This post reflects on a recent clarification sought by the Indian government regarding whether or not the term ‘transgender’ — as used in NALSA v Union of India — covers lesbian, gay and bisexual (LGB) people.
NALSA was delivered by a Division Bench of Radhakrishnan, J and Sikri, J. The two judges signed off on a nine-point agenda for the empowerment of the transgender community requiring, inter alia, that transgender people be given the option of being identified as the ‘third gender’, and that the State give due recognition to ‘self-identified gender’ instead of biological sex (§129). They also directed the State to grant trans people the benefit of affirmative action and ordered the drafting and implementation of a comprehensive programme of social and medical support (§129). This judgment was lauded for its bold rejection of the gender binary and its empathetic understanding of the lived experience of trans communities.
At the time of delivery, an Expert Committee was already in place to implement the order (§130). Two years later, the judgment remains unimplemented. The Government was awaiting clarifications from the Court before implementation, though senior advocate Anand Grover suggests this was an excuse for non-implementation. The point of confusion was whether LGB people were understood to be trans persons.
It is curious that implementation should lag by two years for something that was amply clear from the text of the judgment. Radhakrishnan, J held that sexual orientation and gender identity are “different concepts” (§20), and Sikri, J held (at §107):
“The grammatical meaning of ‘transgender’, therefore, is ‘across or beyond gender’. This has come to be known as [an] umbrella term, which includes Gay men, Lesbians, bisexuals, and cross dressers within its scope. However, while dealing with the present issue we are not concerned with this wider meaning of the expression transgender.”

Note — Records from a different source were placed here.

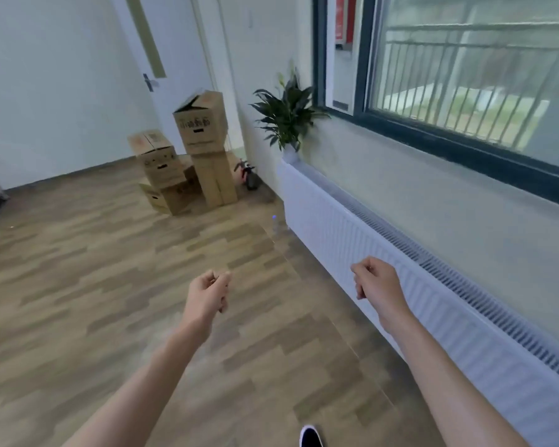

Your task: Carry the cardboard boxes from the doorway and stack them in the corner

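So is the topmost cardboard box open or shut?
Open. The topmost box has a flap standing up at its top edge, with a dark gap beneath; its contents cannot be seen.

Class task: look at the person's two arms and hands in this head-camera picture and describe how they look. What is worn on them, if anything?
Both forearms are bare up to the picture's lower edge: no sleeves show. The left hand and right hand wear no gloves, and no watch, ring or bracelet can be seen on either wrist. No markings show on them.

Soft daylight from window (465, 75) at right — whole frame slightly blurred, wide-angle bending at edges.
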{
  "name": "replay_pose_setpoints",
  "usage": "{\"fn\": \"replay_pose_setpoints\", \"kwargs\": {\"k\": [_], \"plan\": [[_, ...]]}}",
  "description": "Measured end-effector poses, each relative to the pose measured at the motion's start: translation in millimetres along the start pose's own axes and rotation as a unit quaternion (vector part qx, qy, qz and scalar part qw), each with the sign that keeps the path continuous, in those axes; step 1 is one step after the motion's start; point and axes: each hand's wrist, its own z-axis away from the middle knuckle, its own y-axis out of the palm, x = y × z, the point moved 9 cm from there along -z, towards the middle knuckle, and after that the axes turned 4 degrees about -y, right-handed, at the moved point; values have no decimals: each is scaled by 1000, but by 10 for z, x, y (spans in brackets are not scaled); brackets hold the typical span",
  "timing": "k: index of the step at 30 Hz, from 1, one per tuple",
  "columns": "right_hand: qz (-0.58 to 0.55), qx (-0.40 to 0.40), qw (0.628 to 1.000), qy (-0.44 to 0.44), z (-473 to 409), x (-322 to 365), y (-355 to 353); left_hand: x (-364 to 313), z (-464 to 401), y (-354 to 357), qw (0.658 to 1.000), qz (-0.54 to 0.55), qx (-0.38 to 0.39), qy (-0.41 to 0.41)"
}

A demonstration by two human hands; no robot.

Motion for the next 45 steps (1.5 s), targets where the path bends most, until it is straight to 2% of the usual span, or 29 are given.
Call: {"fn": "replay_pose_setpoints", "kwargs": {"k": [4, 9, 14, 20, 26, 28, 30, 34, 41, 45], "plan": [[-46, 43, 998, 5, -1236, 487, 821, -571, -1074, -644, 997, 8, -73, -5], [-5, 143, 989, -26, -2589, 1347, 2278, -1232, -2394, -1381, 988, 77, -135, 25], [66, 191, 977, -69, -3744, 1979, 3739, -1476, -3654, -2007, 978, 112, -177, 28], [124, 239, 955, -123, -5141, 2633, 5783, -1658, -5651, -2936, 962, 153, -227, 13], [111, 194, 970, -100, -6681, 3235, 7004, -2222, -7549, -3462, 974, 115, -193, -19], [113, 163, 976, -90, -7424, 3386, 7401, -2500, -8424, -3541, 979, 102, -173, -20], [120, 154, 977, -86, -7776, 3486, 7589, -2644, -8808, -3579, 982, 91, -166, -22], [127, 123, 982, -71, -8962, 3556, 8164, -2967, -10119, -3559, 988, 63, -138, -31], [97, 118, 986, -60, -11236, 3825, 9286, -3596, -12650, -3368, 992, 23, -115, -36], [93, 101, 990, -40, -12160, 4105, 9632, -4096, -13724, -3098, 996, 0, -85, -31]]}}
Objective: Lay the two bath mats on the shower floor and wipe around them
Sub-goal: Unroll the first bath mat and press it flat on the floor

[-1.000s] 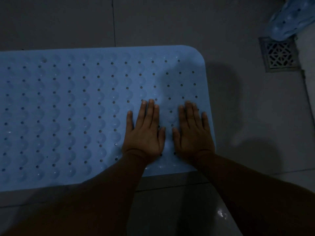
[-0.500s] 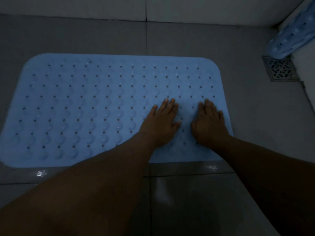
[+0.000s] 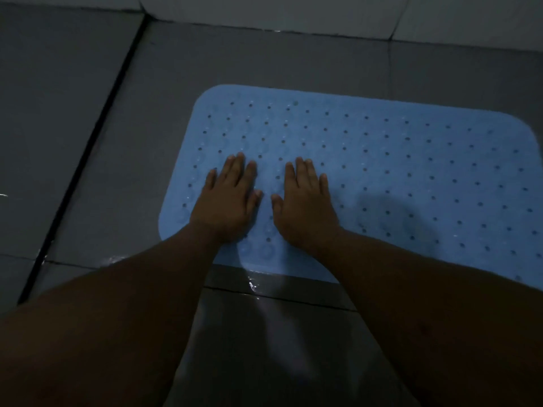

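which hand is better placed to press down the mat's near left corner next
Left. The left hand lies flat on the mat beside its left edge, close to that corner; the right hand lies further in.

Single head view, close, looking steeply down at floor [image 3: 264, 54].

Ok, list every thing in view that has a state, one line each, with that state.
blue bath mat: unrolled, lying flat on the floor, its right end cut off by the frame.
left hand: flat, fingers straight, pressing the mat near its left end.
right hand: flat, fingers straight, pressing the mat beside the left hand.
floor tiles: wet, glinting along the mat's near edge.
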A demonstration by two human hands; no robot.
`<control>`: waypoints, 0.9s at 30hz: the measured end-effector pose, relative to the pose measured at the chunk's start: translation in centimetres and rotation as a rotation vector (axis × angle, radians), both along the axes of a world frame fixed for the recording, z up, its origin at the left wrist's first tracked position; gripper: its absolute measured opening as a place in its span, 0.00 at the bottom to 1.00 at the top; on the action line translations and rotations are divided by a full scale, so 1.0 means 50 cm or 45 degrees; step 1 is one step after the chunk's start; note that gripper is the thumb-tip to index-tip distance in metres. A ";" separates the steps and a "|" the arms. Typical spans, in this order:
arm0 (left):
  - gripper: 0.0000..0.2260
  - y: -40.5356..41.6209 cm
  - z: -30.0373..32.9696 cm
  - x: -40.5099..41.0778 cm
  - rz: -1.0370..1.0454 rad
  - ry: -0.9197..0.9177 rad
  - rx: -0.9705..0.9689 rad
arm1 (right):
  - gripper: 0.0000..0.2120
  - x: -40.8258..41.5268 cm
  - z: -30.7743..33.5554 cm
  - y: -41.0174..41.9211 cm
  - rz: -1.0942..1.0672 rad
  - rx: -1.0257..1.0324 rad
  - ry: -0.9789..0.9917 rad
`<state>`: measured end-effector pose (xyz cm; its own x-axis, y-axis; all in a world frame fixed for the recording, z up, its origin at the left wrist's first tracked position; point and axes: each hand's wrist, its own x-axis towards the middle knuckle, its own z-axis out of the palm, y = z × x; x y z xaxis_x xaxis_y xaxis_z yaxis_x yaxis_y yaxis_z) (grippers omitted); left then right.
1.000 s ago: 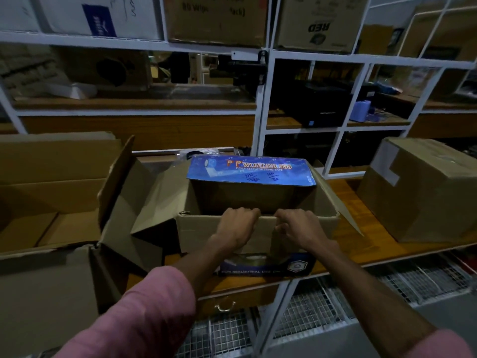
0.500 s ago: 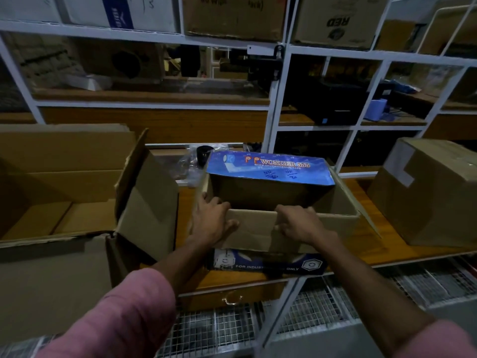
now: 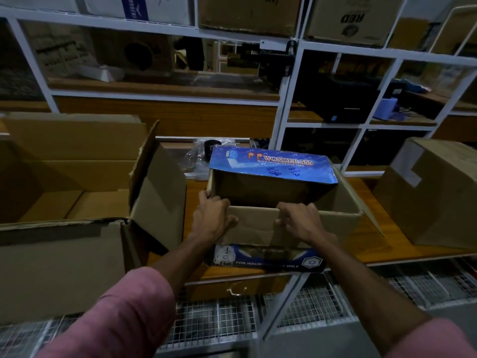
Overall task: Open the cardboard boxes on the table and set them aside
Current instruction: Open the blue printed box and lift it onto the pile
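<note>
An open cardboard box (image 3: 338, 223) with blue printed flaps sits on the wooden table (image 3: 374, 249) in front of me. Its far flap stands up and shows blue "Wonder 555" print. My left hand (image 3: 213, 219) grips the box's near left corner, fingers curled over the edge. My right hand (image 3: 299, 219) grips the near wall's top edge, fingers hooked inside. A large open cardboard box (image 3: 64, 197) stands at the left, its right flap hanging beside my left hand. A closed brown box (image 3: 433, 192) rests at the right.
White metal shelving (image 3: 284, 112) with more cartons rises behind the table. A clear plastic bag with a dark object (image 3: 204, 153) lies behind the middle box. Wire mesh racks (image 3: 219, 321) run below the table edge, and a drawer handle (image 3: 236, 289) shows under it.
My left hand slid from the middle of the near wall to the box's left corner. The left side flap, folded outward before, now stands upright. My right hand kept its hold.
</note>
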<state>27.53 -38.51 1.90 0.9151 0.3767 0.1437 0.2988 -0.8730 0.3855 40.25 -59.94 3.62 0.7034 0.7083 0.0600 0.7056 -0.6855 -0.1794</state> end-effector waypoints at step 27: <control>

Besides this, there seems no logical reason why sexual orientation should be confused with gender identity. As pithily stated by Sandip Roy, “A [cis] lesbian does not worry about whether her passport matches her gender identity. A [cis] gay man does not think twice about which public bathroom he can use.” It is no wonder that the application for clarification was sternly dismissed by the Supreme Court, with a threat to impose costs on the Government.
Even so, the call for a clarification in all likelihood stems from the confusion created by India’s LGBT-related jurisprudence. In Suresh Kumar Koushal v Naz, the Supreme Court upheld the criminalisation of “carnal intercourse against the order of nature” (section 377, Indian Penal Code 1860). A petition to revise this judgment was dismissed and a curative petition against it is now pending. Since a curative petition succeeds only in narrow circumstances where “very strong reasons exist” (§50 of Rupa Hurra v Ashok Hurra), it is dubious that this one will succeed (see here, here and here; cf Samuel 2016). The Legislature too has rejected multiple attempts made by Shashi Tharoor to decriminalise consensual same-sex activity between adults.
NALSA has upset a long-established order of heteronormative sexual control — we can no longer regard only penile-vaginal intercourse as ‘natural’ because we have now expressly recognised the dignity of intersex people, and queer people. Does it still make sense to say, as Koushal does, that section 377 “regulates sexual conduct regardless of gender identity and orientation” (§38)? Roy gives the example of a trans woman who has not undergone sex reassignment surgery and chooses to have sex with a cis man — how does this fit with section 377? Already, the Koushal decision gives scant guidance on how to interpret this vexatious provision beyond saying it is “difficult to prepare a list of acts which would be covered by [section 377] (§38). With NALSA, the difficulty has increased manifold.
Recently, India abstained from voting on a Human Rights Council Resolution, which requires States adopt an independent watchdog to examine wrongdoing against LGBT people. India abstained on account of the ‘legal reality’ in the country. This seems to be a euphemism for the legal mayhem that has been set in motion by a single progressive judgment of the Supreme Court. A reform to section 377 would be a useful starting point to resolve these contradictions.